Task: Starting at the first line of the listing below, retype each line up to and including the one that contains "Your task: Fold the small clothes". Leave pictures out.

══════════════════════════════

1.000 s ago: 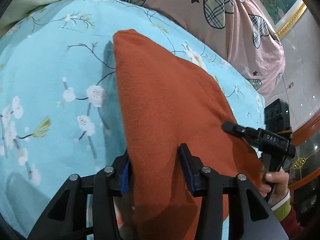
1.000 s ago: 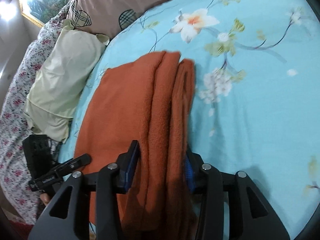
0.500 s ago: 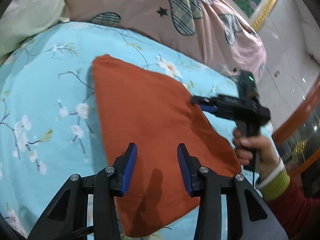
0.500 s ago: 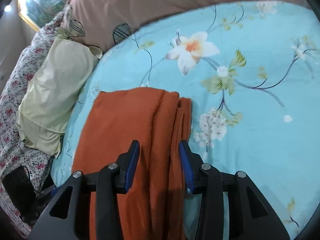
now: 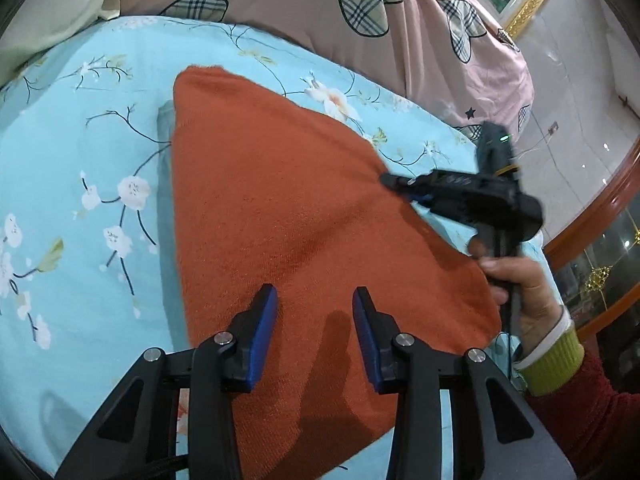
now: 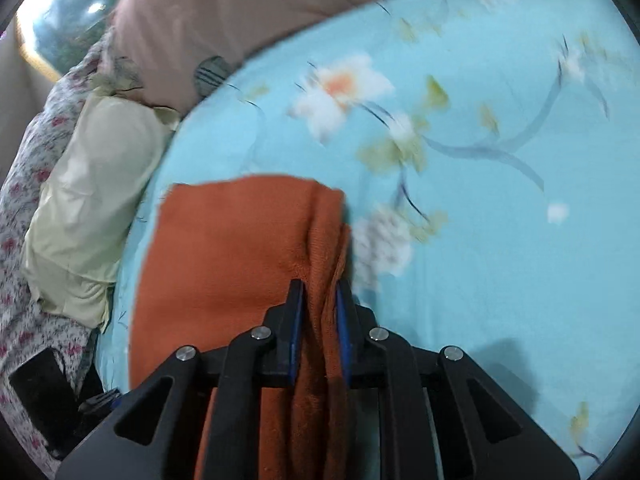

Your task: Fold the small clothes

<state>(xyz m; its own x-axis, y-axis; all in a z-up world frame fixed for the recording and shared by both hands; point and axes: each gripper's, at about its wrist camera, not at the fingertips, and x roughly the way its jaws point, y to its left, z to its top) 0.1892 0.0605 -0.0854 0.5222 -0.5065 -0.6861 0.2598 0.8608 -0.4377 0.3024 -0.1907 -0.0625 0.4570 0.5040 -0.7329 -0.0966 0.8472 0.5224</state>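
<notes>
A folded rust-orange knit garment (image 5: 288,208) lies flat on the light blue floral bedsheet (image 5: 80,184). My left gripper (image 5: 315,304) is open and empty, hovering above the garment's near part. My right gripper (image 6: 319,296) is shut on the garment's (image 6: 228,248) layered right edge, pinching the folds between its blue pads. The right gripper also shows in the left wrist view (image 5: 404,184) at the garment's right edge, held by a hand.
A pink quilt (image 5: 360,20) with plaid hearts lies bunched along the far side of the bed. A pale yellow pillow (image 6: 92,200) and a floral cover (image 6: 24,248) sit at the left. A dark device (image 6: 40,396) rests at the bed's edge.
My left gripper let go of the garment, opened and pulled back above it. My right gripper opened, then closed again on the layered right edge. The garment now lies flat.
</notes>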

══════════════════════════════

Task output:
1.000 s ago: 
1.000 s ago: 
0.500 s ago: 
0.500 s ago: 
now: 
now: 

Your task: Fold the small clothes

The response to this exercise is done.